En [naam getuige 2] heeft in dit verband verklaard:
Het gaas van het hek is opgerold en opzijgezet en vastgemaakt aan de fietsenstalling vanaf de garagemuur. Ik denk dat het in 1988 opzij is gezet. (..) Die afsluiting is gemaakt om het niet toegankelijk te maken voor scholieren en ook voor de veiligheid. Destijds heeft moeder het er wel over gehad dat het was toegestaan.
2.3
In haar akte na enquête en contra-enquête negeert [gedaagde] deze beide verklaringen en spitst haar betoog toe op de in contra-enquête afgelegde verklaringen, op grond waarvan zou moeten worden vastgesteld dat haar slechts toestemming is gegeven tot het onderhoud en het gebruik van de betwiste strook grond en niet tot het vernielen van het aan de stichting toebehorende hekwerk en het ombuigen daarvan richting de fietsenstalling. De rechtbank kan de verklaringen van haar zoons echter niet negeren.
2.4
Aldus moet worden vastgesteld dat de afsluiting (en het beheer/gebruik) van de strook niet het voor verjaring vereiste bezit constitueerde. Dat betekent dat vaststaat dat de stichting eigenaar is van het gehele kadastrale perceel [kadastrale aanduiding 1]. In zoverre zal de gevorderde verklaring voor recht worden toegewezen. Dat dit overeenstemt met de als productie 6 bij dagvaarding overgelegde kadastrale kaart, is vanzelfsprekend en hoeft derhalve niet ook nog voor recht te worden verklaard.
2.5
Voor de beoordeling van de vordering tot ontruiming is het van belang om van partijen te vernemen waar de kadastrale grens precies in het veld is gelegen en, indien de kadastrale grens niet zou overeenstemmen met het oude ijzeren hek en/of de in het verlengde daarvan gelegen rij coniferen, wat daarvan volgens partijen rechtens de gevolgen zijn.
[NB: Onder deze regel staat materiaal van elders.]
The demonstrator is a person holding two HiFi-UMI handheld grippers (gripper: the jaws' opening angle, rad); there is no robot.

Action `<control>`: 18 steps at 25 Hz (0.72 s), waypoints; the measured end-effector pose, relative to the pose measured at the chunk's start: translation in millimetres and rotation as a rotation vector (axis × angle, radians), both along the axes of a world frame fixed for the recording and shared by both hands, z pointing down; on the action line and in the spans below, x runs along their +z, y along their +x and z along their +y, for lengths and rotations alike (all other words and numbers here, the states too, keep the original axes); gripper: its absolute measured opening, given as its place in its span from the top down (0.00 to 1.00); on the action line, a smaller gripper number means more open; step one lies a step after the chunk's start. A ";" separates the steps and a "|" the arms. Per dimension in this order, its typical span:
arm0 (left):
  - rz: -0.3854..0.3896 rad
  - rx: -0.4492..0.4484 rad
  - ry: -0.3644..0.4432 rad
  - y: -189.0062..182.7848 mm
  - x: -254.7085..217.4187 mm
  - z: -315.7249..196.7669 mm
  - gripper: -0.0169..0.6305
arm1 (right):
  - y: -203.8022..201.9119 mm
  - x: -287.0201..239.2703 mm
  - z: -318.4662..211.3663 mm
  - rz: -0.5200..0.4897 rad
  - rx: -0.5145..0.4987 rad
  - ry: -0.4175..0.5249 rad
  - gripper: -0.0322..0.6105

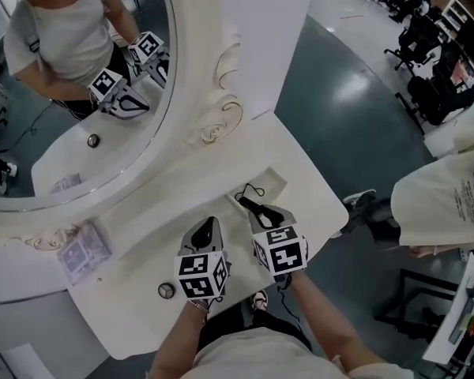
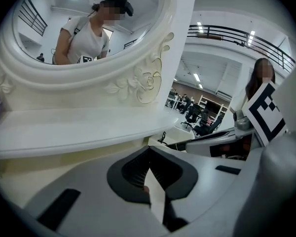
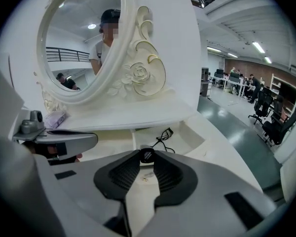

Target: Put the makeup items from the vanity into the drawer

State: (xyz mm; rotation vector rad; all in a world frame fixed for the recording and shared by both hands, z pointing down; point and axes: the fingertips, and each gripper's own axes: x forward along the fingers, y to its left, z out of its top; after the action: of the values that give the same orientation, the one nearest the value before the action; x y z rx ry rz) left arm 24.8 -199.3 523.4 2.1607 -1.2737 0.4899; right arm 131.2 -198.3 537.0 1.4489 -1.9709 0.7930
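Two in view: left hand-held gripper point(image 2: 148, 151) closed and empty, right hand-held gripper point(image 3: 147, 153) tight on a small black item point(image 3: 147, 156).

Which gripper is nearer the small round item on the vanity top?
Left. The round item lies just left of the left gripper; the right gripper is farther right, beyond the left one.

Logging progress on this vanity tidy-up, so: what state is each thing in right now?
Left gripper: shut, empty.
Right gripper: shut on a small black round-ended tube.
White recessed compartment in the vanity top: open, a black looped wire item lying inside.
Small round dark item: loose on the vanity top.
Clear plastic packet: flat on the shelf below the mirror.
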 end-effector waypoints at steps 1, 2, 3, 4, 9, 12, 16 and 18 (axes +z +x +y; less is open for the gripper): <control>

Aan partijen wordt verzocht om daarbij tevens hun gedachten te laten gaan over de vraag welke consequenties het een en ander heeft voor de toewijsbaarheid van de vordering op grond van artikel 5:49 BW. De zaak zal daartoe naar de rol worden verwezen.
2.6
Iedere verdere beslissing zal worden aangehouden.

3.De beslissing

De rechtbank
3.1
verwijst de zaak naar de rol van woensdag 18 oktober 2017 voor gelijktijdige uitlating bij akte door partijen omtrent hetgeen onder 2.5 is overwogen, waarna zij bij antwoordakte op elkaars uitlating kunnen reageren;
3.2
houdt iedere verdere beslissing aan.
Dit vonnis is gewezen door mr. R.J.J. van Acht en in het openbaar uitgesproken op 20 september 2017.